● **What you will do**: Show every line of the data that contains the string "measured".

● **Stored records**:

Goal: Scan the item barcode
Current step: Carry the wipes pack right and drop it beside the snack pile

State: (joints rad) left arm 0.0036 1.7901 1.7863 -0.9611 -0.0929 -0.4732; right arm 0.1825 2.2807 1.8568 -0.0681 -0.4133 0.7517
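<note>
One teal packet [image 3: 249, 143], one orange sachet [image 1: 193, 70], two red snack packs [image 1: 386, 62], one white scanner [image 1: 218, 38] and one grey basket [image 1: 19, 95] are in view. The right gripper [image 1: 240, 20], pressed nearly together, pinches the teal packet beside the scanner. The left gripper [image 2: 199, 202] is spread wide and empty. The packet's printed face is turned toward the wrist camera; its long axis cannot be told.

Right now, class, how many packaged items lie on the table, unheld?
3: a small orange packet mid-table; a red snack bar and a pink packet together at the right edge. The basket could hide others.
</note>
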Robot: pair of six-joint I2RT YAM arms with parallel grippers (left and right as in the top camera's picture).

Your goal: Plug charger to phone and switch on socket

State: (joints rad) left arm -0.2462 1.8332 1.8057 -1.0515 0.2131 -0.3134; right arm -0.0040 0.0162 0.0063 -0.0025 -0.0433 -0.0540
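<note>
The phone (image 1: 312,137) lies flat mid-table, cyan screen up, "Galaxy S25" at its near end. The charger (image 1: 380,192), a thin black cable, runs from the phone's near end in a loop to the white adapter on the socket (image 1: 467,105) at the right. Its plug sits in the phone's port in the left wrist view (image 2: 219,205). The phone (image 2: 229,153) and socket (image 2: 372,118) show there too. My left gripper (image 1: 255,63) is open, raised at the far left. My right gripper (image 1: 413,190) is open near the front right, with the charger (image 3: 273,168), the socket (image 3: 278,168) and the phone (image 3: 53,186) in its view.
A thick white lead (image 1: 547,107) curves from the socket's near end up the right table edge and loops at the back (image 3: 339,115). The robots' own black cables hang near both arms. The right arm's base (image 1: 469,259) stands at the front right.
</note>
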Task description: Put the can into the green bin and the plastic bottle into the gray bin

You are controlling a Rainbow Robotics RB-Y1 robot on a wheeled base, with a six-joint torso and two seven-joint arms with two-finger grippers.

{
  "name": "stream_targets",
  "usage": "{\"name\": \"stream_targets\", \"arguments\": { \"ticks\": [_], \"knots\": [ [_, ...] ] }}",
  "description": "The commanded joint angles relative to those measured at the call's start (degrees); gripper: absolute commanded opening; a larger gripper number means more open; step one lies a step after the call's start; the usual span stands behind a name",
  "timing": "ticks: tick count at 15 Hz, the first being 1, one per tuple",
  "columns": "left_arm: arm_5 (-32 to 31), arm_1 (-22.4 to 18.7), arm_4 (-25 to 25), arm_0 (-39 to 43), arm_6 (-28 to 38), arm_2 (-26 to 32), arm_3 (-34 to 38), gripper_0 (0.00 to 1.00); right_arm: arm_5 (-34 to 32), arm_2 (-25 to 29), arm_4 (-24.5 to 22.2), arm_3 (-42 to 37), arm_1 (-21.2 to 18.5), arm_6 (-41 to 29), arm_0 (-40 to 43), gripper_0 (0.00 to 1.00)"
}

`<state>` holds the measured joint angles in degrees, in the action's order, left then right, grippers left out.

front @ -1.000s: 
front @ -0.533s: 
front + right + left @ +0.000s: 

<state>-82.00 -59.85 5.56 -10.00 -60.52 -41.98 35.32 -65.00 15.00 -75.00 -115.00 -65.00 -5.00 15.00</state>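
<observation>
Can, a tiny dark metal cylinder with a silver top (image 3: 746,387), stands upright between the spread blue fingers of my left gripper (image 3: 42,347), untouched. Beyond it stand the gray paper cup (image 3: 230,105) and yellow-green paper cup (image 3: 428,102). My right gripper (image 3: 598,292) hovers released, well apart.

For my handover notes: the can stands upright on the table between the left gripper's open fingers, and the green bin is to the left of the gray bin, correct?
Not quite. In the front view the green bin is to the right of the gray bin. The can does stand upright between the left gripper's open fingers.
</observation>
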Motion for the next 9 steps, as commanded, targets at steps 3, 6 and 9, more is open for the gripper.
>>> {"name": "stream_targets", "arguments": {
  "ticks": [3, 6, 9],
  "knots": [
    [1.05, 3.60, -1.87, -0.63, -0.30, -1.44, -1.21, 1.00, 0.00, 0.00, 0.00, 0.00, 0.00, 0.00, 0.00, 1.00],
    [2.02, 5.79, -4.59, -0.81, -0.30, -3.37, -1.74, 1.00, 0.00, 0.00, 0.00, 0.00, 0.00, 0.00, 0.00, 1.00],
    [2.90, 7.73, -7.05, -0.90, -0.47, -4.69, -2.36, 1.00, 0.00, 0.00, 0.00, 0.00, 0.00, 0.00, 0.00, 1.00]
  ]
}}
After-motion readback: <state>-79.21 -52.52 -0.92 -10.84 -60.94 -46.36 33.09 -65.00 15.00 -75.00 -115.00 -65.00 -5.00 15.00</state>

● **Result below**:
  "description": "The commanded joint angles relative to those measured at the call's start (degrees); gripper: absolute commanded opening; a larger gripper number means more open; step one lies a step after the call's start; the usual span stands behind a name",
`<state>` holds the measured joint angles in degrees, in the action's order, left then right, grippers left out.

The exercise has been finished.